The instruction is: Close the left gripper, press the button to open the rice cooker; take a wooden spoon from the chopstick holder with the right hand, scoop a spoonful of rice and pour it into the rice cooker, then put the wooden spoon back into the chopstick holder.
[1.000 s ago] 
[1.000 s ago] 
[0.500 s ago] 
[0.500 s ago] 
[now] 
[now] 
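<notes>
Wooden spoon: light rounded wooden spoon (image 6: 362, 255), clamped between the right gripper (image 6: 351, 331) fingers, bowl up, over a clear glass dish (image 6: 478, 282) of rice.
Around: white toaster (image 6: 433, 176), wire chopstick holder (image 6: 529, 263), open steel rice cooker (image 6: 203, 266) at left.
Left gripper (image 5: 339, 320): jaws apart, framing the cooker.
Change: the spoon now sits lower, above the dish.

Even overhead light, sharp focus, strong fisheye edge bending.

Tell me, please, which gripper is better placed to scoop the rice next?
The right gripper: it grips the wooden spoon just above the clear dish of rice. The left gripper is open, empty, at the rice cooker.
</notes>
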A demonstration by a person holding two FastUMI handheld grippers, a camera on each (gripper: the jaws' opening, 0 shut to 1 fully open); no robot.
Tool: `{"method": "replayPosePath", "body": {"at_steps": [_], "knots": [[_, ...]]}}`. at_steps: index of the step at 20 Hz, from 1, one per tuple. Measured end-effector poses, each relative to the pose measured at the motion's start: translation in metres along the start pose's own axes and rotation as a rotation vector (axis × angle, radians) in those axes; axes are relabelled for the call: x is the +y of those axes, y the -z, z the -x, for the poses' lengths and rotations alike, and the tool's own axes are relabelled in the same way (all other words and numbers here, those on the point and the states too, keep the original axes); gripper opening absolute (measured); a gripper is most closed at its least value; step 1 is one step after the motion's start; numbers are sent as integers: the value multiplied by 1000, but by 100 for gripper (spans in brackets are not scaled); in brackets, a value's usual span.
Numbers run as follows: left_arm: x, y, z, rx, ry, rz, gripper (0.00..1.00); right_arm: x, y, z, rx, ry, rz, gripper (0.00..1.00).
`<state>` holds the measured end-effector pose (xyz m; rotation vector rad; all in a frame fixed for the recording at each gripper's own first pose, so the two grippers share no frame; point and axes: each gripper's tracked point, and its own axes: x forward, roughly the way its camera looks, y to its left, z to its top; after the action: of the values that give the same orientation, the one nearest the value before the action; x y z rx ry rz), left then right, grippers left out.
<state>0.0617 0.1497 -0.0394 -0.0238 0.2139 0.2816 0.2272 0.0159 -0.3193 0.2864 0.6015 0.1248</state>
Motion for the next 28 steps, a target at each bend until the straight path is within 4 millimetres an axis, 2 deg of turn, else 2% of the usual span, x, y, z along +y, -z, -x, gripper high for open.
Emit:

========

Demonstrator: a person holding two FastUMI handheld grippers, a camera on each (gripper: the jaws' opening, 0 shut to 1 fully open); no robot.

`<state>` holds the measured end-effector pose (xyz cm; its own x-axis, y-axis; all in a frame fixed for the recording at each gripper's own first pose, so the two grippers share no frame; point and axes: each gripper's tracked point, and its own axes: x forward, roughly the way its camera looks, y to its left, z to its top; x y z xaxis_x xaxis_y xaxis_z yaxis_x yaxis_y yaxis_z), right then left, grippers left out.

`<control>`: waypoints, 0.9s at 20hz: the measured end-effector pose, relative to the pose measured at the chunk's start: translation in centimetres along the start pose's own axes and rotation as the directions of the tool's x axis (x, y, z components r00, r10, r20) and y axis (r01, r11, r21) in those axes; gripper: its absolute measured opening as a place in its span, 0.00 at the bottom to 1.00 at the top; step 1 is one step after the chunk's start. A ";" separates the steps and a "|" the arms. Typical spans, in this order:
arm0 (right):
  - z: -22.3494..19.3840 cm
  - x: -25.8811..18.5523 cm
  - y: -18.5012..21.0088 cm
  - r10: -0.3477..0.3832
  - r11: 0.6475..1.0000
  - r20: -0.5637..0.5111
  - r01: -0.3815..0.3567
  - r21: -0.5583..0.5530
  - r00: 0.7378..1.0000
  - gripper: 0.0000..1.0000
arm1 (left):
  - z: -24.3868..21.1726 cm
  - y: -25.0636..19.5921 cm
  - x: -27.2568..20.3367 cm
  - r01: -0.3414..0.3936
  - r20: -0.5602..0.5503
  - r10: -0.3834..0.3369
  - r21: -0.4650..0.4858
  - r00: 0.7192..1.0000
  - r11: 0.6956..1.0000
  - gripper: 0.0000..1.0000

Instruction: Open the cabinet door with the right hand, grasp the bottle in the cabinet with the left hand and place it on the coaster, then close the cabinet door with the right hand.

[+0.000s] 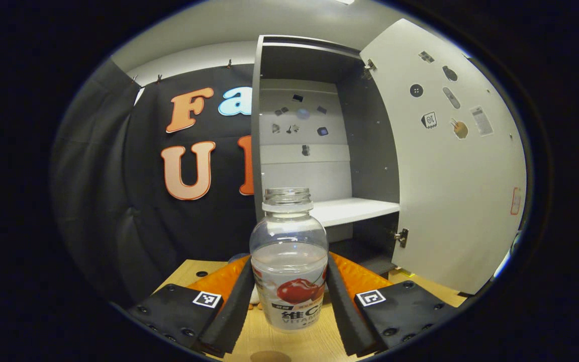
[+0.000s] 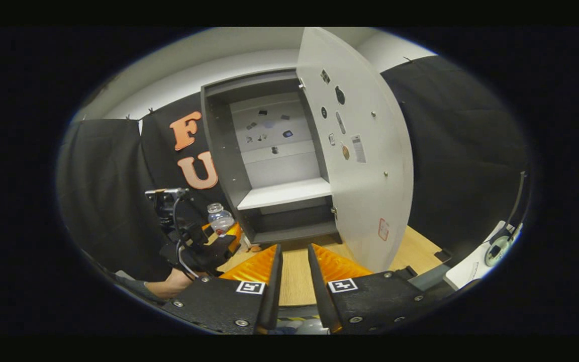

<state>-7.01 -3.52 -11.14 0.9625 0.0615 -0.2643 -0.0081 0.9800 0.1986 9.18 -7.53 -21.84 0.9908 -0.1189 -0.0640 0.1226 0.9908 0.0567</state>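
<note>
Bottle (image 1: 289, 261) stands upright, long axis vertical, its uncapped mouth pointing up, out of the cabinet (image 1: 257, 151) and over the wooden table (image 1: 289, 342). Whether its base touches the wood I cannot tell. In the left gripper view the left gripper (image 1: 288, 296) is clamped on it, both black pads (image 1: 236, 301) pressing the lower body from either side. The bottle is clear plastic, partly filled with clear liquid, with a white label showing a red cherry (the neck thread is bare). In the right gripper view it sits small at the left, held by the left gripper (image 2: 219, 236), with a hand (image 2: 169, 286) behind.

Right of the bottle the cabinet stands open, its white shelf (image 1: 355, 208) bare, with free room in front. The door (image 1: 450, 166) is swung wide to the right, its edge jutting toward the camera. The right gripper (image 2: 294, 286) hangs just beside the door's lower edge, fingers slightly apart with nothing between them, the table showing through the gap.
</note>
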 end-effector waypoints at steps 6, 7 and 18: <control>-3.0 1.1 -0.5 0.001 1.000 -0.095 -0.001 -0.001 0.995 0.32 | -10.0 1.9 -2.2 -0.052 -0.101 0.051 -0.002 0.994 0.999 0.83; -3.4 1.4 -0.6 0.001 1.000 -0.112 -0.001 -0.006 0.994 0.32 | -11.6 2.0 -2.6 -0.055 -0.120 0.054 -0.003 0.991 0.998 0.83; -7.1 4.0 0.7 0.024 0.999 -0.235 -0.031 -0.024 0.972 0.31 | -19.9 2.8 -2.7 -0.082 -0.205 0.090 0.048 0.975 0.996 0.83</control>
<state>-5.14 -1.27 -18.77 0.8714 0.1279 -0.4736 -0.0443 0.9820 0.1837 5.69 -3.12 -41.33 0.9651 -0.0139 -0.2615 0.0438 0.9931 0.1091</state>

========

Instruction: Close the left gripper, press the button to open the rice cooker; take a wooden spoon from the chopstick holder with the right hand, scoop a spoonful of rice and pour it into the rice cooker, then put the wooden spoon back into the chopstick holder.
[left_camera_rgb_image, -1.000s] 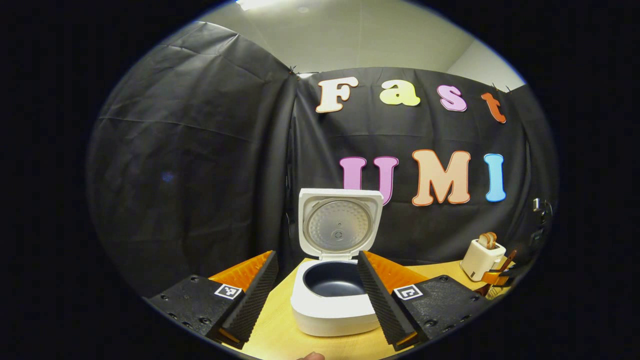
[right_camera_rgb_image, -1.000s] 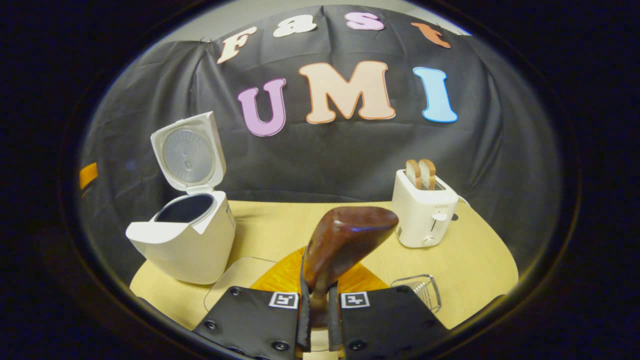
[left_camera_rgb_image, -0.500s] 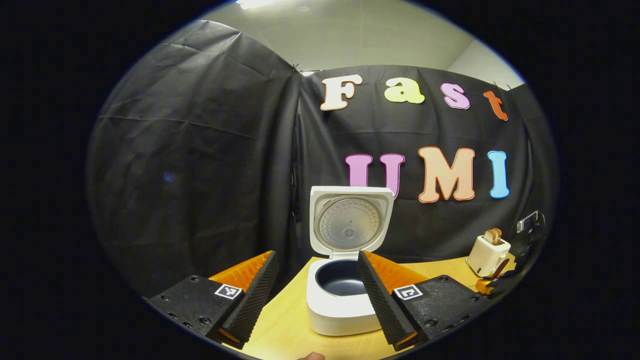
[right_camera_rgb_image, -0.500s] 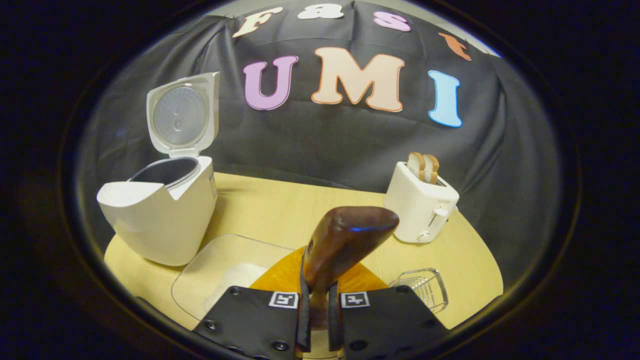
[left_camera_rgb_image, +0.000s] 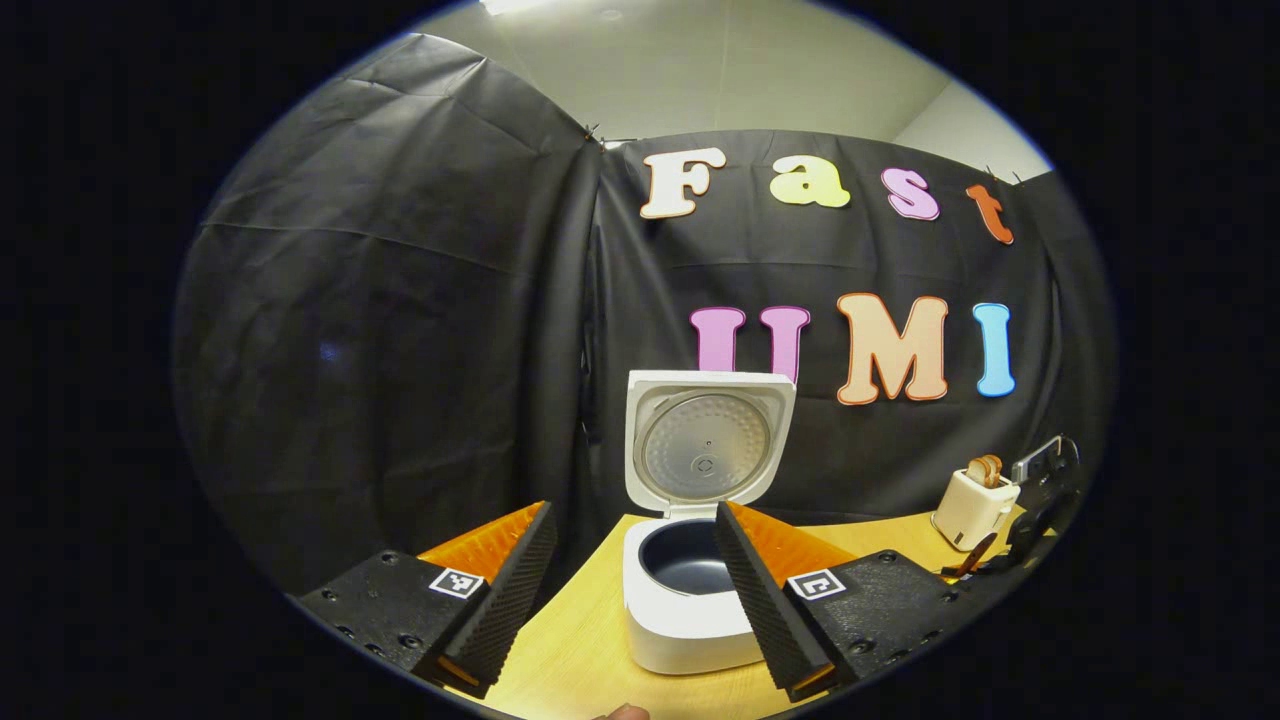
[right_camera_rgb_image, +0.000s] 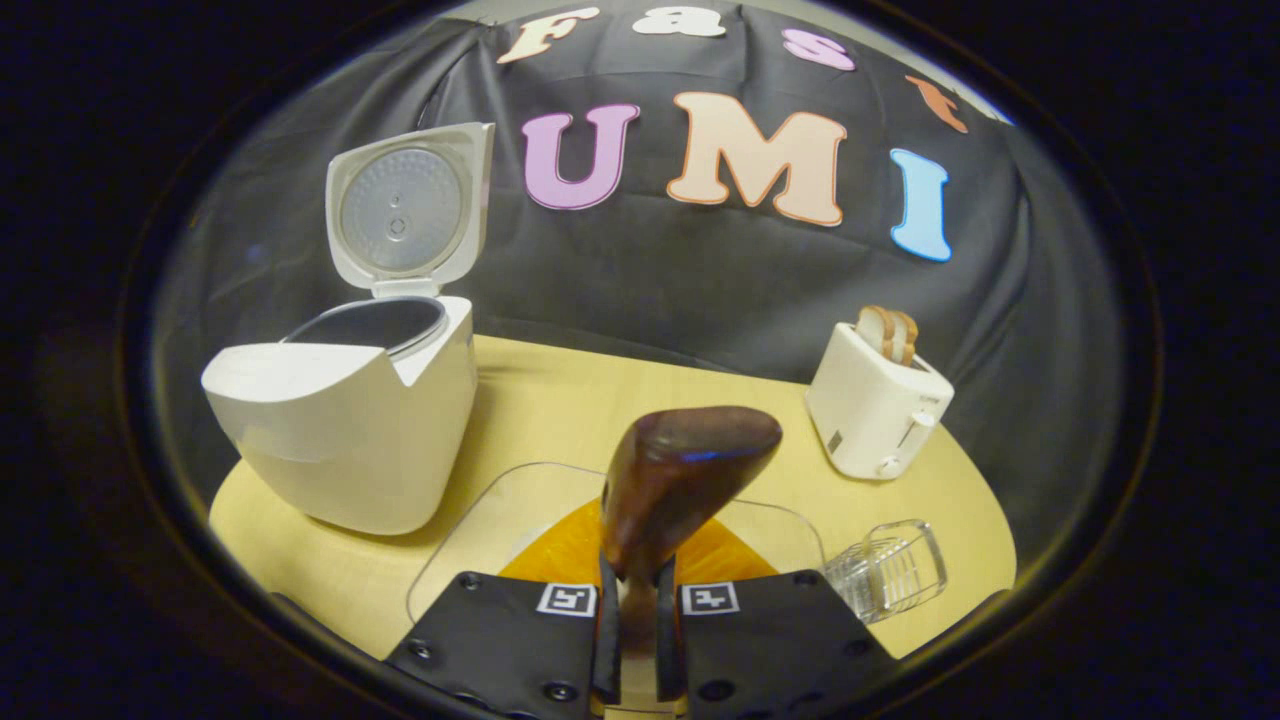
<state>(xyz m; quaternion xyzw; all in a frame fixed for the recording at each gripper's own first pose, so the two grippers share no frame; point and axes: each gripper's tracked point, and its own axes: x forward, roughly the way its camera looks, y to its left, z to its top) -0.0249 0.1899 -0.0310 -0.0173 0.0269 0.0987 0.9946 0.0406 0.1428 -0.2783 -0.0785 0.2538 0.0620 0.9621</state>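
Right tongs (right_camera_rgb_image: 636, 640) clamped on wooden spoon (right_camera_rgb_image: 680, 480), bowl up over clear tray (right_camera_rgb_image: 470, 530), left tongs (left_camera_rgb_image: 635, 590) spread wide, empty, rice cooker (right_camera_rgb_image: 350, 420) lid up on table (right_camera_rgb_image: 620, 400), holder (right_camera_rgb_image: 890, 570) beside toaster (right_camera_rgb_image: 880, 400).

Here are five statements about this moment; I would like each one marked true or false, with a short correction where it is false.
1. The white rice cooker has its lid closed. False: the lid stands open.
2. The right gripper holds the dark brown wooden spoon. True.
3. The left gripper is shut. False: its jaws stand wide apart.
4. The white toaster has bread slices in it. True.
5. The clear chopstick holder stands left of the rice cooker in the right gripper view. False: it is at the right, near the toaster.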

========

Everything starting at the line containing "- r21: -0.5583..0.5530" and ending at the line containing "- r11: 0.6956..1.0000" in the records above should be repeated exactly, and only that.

  - r21: -0.5583..0.5530
  - r00: 0.7378..1.0000
  - gripper: 0.0000..1.0000
arm1 (left):
  - z: -24.3868..21.1726 cm
  - y: -25.0636..19.5921 cm
  - x: -27.2568..20.3367 cm
  - r01: -0.3414..0.3936
  - r20: -0.5602..0.5503
  - r10: -0.3834..0.3369
  - r21: -0.4650..0.4858
  - r00: 0.7192..1.0000
  - r11: 0.6956..1.0000

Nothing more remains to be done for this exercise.